The Herald published a note to readers yesterday informing them that the paper would be running the strips, minus one that Executive Editor Aminda Marques Gonzalez wrote had one panel that "goes beyond the evolving political notion of the comics pages."

The strip that was pulled, according to editor Pat Andrews, is Thursday's. The description of the strip, courtesy of Romensko:
In the stirrups, she is telling a nurse that she doesn't want a transvaginal exam. Doctor says "Sorry miss, you're first trimester. The male Republicans who run Texas require that all abortion seekers be examined with a 10″ shaming wand." She asks "Will it hurt?" Nurse says, "Well, it's not comfortable, honey. But Texas feels you should have thought of that." Doctor says, "By the authority invested in me by the GOP base, I thee rape."
Trudeau told the Washington Post that confronting the new pre-abortion ultrasound laws was a necessary maneuver.

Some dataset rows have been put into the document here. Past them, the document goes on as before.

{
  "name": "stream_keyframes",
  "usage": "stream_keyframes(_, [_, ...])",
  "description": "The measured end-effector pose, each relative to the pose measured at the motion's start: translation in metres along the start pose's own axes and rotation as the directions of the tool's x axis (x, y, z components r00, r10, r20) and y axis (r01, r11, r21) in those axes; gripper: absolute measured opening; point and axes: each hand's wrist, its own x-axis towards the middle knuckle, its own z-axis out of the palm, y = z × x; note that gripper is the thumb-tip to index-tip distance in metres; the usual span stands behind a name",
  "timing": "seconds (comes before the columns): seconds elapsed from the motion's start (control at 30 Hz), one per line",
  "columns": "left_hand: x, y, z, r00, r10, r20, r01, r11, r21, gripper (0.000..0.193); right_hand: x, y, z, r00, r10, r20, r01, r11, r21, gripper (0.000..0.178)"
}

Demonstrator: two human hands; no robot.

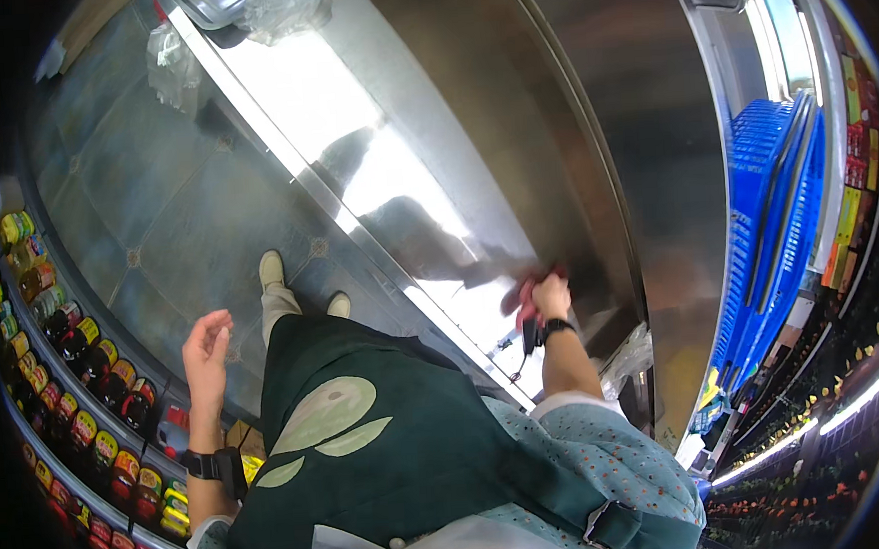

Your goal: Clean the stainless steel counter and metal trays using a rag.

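My right hand [550, 297], with a black band on its wrist, reaches over the shiny steel counter [405, 192]. Its fingers are closed on a crumpled reddish cloth [526, 296], which is against the metal. Just below the cloth lies a small dark object [531, 335]; its kind is too small to make out. My left hand [208, 346] hangs in the air above the tiled floor, open and holding nothing. A dark device is strapped to that wrist. A dark green apron covers my front.
Bottles and jars fill the curved shelves [117, 376] at left. Stacked blue shopping baskets [765, 228] stand beyond the counter at right. Clear plastic bags [172, 62] hang at the counter's far end. Another plastic bag [628, 359] lies by my right arm.
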Motion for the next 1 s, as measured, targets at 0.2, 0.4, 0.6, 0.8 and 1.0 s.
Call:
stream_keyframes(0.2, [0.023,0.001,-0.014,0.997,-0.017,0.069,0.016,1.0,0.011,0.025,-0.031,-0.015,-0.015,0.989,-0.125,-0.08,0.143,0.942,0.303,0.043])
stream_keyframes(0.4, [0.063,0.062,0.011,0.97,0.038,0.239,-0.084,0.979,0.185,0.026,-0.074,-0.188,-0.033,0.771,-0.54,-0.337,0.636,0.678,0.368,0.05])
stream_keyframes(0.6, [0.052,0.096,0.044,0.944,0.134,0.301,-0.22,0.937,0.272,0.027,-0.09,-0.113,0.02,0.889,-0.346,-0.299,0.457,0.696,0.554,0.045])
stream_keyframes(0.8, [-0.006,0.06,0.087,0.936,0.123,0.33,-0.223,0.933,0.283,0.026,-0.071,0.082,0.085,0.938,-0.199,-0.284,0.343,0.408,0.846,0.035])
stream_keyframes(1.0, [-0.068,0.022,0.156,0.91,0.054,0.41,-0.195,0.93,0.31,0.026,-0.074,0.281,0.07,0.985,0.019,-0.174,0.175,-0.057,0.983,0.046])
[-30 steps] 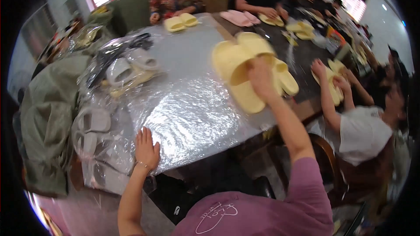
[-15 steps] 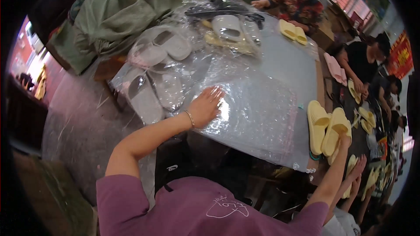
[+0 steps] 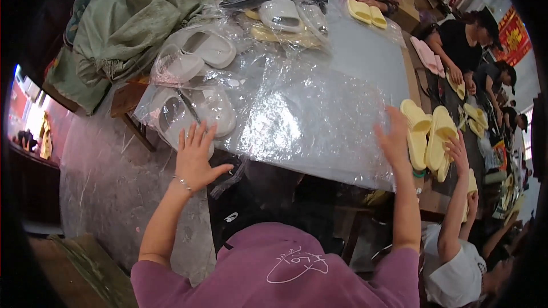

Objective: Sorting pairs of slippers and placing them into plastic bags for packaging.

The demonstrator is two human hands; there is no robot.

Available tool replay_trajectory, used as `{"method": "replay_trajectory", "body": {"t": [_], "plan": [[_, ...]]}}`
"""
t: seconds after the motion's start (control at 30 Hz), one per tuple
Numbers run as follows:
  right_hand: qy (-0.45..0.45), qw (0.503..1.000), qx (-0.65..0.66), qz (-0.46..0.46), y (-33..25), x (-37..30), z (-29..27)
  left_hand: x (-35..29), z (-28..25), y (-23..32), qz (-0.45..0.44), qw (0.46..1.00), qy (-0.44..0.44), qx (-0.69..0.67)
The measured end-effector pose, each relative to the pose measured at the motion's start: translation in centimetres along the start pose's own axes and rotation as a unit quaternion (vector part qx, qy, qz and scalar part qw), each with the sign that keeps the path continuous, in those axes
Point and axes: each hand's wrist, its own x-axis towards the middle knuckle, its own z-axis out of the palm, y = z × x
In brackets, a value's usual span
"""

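Observation:
My left hand, fingers spread, is at the front left edge of the table. Its fingertips reach the near end of a pale grey slipper pair in clear plastic. My right hand, slightly blurred, has its fingers apart and holds nothing I can see. It is over the right edge of the flat clear plastic bags, just left of a yellow slipper pair. A co-worker's hand touches that pair's right slipper.
More bagged slippers lie at the back, beside a large green cloth sack. Another yellow pair sits at the far right corner. Pink slippers and several people are along the right-hand bench. A wooden stool stands left.
My right hand has come off the yellow slippers and moved left to the plastic bags. My left hand has left the bags and moved left to the grey slippers. The view has shifted slightly.

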Motion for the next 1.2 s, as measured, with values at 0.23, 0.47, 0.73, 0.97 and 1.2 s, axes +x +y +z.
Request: {"method": "replay_trajectory", "body": {"t": [0.23, 0.47, 0.73, 0.97, 1.2], "plan": [[-0.203, 0.956, -0.034, -0.211, -9.2, -0.3, 8.7, 3.4, 0.7, -4.3, -0.028, 0.968, 0.189, -0.163], [-0.264, 0.943, -0.027, -0.199, -9.7, -1.8, 12.1, 9.6, -11.1, -3.6, -0.030, 0.710, 0.279, -0.646], [-0.245, 0.945, -0.021, -0.216, -8.9, -2.2, 10.9, 16.7, -17.4, 2.8, 0.046, 0.590, 0.171, -0.788], [0.144, 0.954, 0.209, 0.156, 1.1, -6.9, -0.6, 16.3, -11.7, 18.4, 0.011, 0.550, 0.233, -0.802], [0.183, 0.937, 0.222, 0.199, -0.7, -7.3, -6.8, 12.0, -1.3, 18.3, 0.095, 0.809, 0.044, -0.578]]}}
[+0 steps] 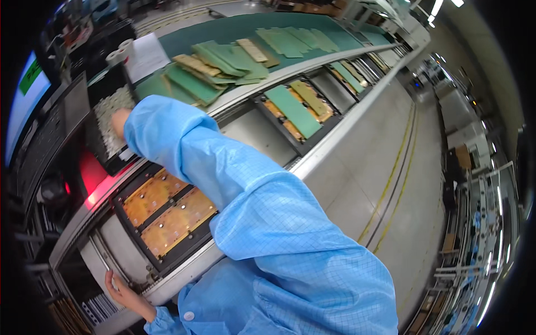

"To ignore it," he said, "would have been comedy malpractice."

You can check out the strips as they come out on the Doonesbury website or on the Herald's site.

"We were prepared for an outcry. I've gotten one call that I gotta deal with," Andrews told the Pulp. "I think, for the most part, our readers are OK."

They're OK because they're grownups, and, even if they're offended, why is it a newspaper's job to shield them from it?

"Followers of Doonesbury know that the comic strip takes on the social issues of the day... Over time, the comics pages have evolved to tackle such issues," Andrews wrote in an email. "This is one of those times."